> _Activity_:
Transcribe the material from its first line onward, ending with the line that contains "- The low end" and adding nothing beyond it.

== Dataset excerpt ==

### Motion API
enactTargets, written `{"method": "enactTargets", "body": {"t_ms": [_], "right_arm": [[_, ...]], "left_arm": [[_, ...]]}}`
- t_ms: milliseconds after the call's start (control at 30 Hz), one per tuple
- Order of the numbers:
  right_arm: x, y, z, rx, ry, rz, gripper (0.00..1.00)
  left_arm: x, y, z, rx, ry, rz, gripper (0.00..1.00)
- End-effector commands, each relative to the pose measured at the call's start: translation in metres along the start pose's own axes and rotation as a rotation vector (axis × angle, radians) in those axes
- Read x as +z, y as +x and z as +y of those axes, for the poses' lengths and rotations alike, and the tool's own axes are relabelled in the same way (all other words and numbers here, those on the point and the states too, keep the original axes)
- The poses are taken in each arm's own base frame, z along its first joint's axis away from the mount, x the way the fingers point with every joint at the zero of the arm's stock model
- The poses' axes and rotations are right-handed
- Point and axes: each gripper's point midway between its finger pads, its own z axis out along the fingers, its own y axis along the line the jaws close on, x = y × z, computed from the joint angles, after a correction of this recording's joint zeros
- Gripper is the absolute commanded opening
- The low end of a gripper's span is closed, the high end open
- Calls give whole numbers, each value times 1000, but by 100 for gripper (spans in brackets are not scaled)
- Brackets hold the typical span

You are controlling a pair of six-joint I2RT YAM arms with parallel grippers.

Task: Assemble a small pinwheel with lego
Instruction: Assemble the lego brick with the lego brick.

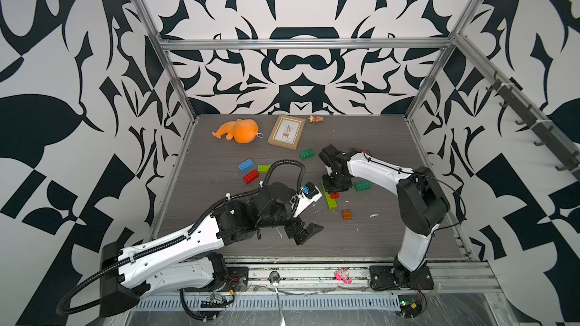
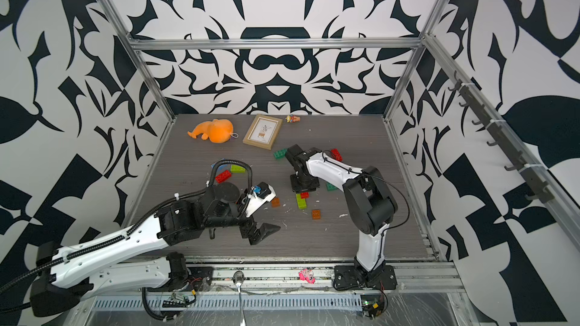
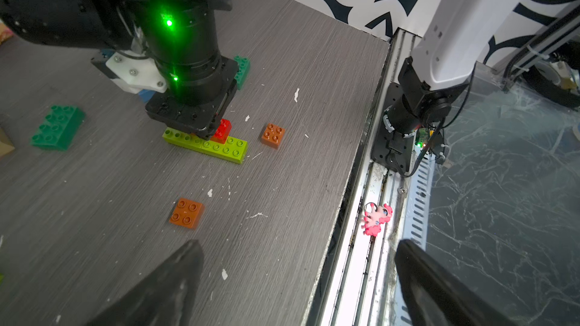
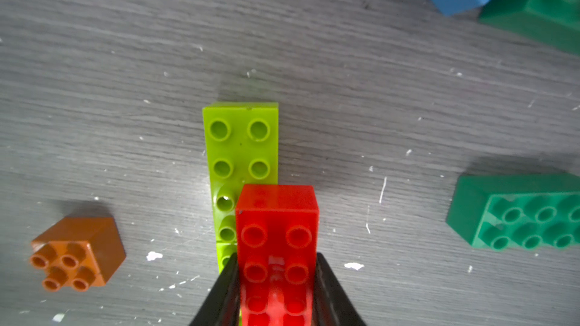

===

> _Response area_:
### Motion API
enactTargets, written `{"method": "enactTargets", "body": {"t_ms": [_], "right_arm": [[_, ...]], "left_arm": [[_, ...]]}}`
- t_ms: milliseconds after the call's start (control at 30 Hz), one per tuple
- Order of the numbers:
  right_arm: x, y, z, rx, ry, rz, gripper (0.00..1.00)
  left_arm: x, y, z, rx, ry, rz, gripper (0.00..1.00)
- End-effector commands, each relative to the pose measured at the call's start: translation in metres along the start pose's own axes and rotation as a rotation vector (axis × angle, radians) in those axes
- Read x as +z, y as +x and z as +y of those axes, for the poses' lengths and rotations alike, and the tool's own axes are relabelled in the same way (all other words and numbers here, those on the point and the states too, keep the original axes)
- The poses are taken in each arm's own base frame, z along its first joint's axis away from the mount, x the way the fingers point with every joint at the zero of the arm's stock model
- The poses' axes and rotations are right-handed
- Point and axes: each gripper's point midway between its finger pads, its own z axis out along the fingers, its own y axis along the line the jaws close on, x = y × z, computed from the joint angles, after a correction of this recording's joint zeros
- Gripper is the absolute commanded opening
- The low end of a gripper's span is closed, the high end open

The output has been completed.